I didn’t sleep that night. I stared at the ceiling and thought about names. Not baby names—God, no. But headlines.
Cross & Vale: Billion-Dollar Engagement or Billion-Dollar Lie?
Sleeping With the Enemy: Heiress’ Shocking Rebound Marriage
Is Aurora Vale Pregnant With the CrossTech Heir?
The last one made my stomach turn. Not from fear. From the awful, aching truth that I didn’t know how to be a mother. Not to this child. Not to his child.
A knock at my door jolted me upright.
I frowned.
It was nearly midnight.
Cautiously, I padded to the door and opened it just a c***k.
Kai stood there.
He looked like he hadn’t slept either.
“I need to ask you something,” he said quietly.
I opened the door wider, heart hammering.
“What?”
He looked at me like he wasn’t sure whether to speak or run.
“Are you using me to get to my father?” he asked. No venom. Just a raw, quiet question.
I blinked, stunned by the simplicity of it.
“Yes,” I said. “At first.”
He didn’t move.
“And now?”
I hesitated. “I don’t know.”
He stepped closer, and for the first time since this whole game began, he looked vulnerable. Not weak—just real.
“I don’t care why this started,” he said. “But if you lie to me again, Aurora… I will find out. And when I do, I won’t be kind.”

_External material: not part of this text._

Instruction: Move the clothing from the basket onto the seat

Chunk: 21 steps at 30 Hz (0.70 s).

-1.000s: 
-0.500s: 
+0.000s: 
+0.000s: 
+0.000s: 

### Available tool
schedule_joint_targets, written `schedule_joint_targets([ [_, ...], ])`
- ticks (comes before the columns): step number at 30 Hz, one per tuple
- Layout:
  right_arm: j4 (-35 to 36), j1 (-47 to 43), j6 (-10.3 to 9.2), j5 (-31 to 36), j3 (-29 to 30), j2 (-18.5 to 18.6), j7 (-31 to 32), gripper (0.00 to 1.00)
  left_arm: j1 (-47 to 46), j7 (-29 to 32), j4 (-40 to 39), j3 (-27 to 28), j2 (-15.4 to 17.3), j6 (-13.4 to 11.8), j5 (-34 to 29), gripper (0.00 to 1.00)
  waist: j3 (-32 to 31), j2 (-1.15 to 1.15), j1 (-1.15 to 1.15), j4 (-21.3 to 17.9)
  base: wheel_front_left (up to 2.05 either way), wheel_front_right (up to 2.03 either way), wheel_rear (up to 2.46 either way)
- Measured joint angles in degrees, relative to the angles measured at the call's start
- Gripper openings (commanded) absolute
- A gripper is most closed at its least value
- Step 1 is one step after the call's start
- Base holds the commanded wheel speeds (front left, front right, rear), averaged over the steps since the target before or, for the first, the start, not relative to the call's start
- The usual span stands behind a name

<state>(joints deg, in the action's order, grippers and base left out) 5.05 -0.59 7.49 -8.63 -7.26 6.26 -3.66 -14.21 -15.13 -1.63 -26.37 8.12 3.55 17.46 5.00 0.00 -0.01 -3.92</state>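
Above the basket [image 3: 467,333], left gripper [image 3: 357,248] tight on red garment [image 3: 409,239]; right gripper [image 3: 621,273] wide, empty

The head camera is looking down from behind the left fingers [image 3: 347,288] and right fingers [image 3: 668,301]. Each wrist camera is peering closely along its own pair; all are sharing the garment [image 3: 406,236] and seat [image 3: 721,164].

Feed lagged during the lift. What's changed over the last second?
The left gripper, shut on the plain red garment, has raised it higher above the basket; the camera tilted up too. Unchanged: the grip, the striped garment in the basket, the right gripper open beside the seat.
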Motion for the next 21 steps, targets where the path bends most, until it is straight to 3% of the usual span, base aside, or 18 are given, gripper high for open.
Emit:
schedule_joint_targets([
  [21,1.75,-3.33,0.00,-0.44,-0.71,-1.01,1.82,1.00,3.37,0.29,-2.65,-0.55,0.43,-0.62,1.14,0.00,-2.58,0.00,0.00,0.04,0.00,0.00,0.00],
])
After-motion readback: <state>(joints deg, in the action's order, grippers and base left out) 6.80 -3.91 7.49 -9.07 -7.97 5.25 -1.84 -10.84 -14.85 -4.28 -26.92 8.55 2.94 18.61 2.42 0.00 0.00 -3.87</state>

Then he turned and walked away into the night, leaving me alone with a lie in my belly and a war in my heart.
My father once told me diamonds are born under pressure.
“Just like you, starshine,” he said, tucking a loose curl behind my ear as he worked at his drafting table. “You shine because you endure.”
I was nine years old and didn’t know what enduring meant. Not really. I just thought it was the kind of word dads used when they wanted to sound wise. I thought his hands would always smell like cedar and metal polish. That his arms would always be strong enough to lift me. That the world, with all its headlines and cold men in suits, would never touch our house at the edge of the lake.
But I was wrong.
The world didn’t just touch us—it swallowed us whole.
The morning everything changed, I woke to birdsong and sunbeams, my satin canopy swaying with the summer breeze. I padded barefoot down the stairs in my nightgown, expecting warm waffles and hot syrup.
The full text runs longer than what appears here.